[NOTES/SM-06003] Grand Canonical Ensemble

For an isolated system in equilibrium the assumption of ``equal a priori probabilities applies'' and all the micro states have a the same probabilities. This changes for an open system which exchanges energy and particles with the environment and is equilibrium with the environment. In this case the probabilities of different micro states depend on the energy $E$ and the total number of particles $N$ in the micro state. This probability is given by the Gibbs distribution. The probability that the system is in a micro state with $N$ particles and energy $E_k$ is given by
\begin{equation}
P(E_k,N) = \Zca^{-1} e^{\beta(\mu N -E_k)}\label{EQ01}
\end{equation}
where $\Zca$ is the grand canonical partition function and is determined from the requirement that the sum of all probabilities be equal to one.

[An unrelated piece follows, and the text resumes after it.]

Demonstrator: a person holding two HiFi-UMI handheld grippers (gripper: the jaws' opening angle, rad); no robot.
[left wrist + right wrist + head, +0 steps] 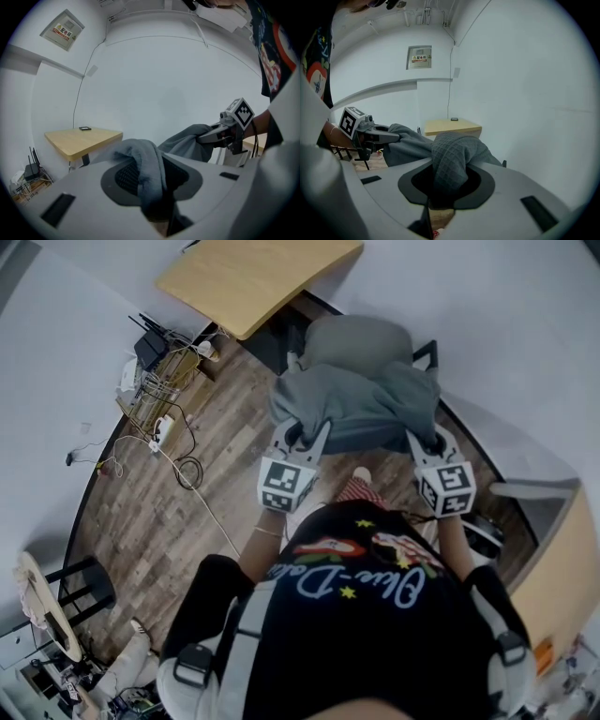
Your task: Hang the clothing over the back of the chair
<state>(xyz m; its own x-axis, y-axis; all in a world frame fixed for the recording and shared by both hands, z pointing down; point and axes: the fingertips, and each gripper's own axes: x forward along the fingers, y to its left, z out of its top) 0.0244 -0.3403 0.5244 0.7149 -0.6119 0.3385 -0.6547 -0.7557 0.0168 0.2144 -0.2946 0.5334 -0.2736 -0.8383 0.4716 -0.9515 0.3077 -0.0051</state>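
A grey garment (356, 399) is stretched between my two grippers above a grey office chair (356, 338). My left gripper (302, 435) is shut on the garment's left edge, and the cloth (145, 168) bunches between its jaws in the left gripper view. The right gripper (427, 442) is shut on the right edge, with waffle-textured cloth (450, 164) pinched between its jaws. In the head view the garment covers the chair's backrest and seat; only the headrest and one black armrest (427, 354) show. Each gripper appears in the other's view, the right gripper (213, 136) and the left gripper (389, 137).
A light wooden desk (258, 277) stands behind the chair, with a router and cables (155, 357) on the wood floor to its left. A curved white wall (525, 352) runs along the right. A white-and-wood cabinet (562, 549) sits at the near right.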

\begin{equation} \Zca = \sum_\text{micr} e^{\beta(\mu N -E_k)} \label{EQ02}. \end{equation}
where $\sum_\text{micr}$ denoted sum over all micro states and is given by
\begin{equation} \sum_{micr} \to \sum_{N=0}^\infty\sum_{E} \Omega(E,N)\end{equation}
A  \(\sum_{micr}\) corresponds to a sum over all  micro states, there is one term for each micro state.
The sum in the right hand side is over all  levels having energy $E$  and number of particles $N$; in general there will be many such micro states, $\Omega(E,N)$denotes the number of such micro states. The right hand side has exactly one term for each
set of values of \(E,N\).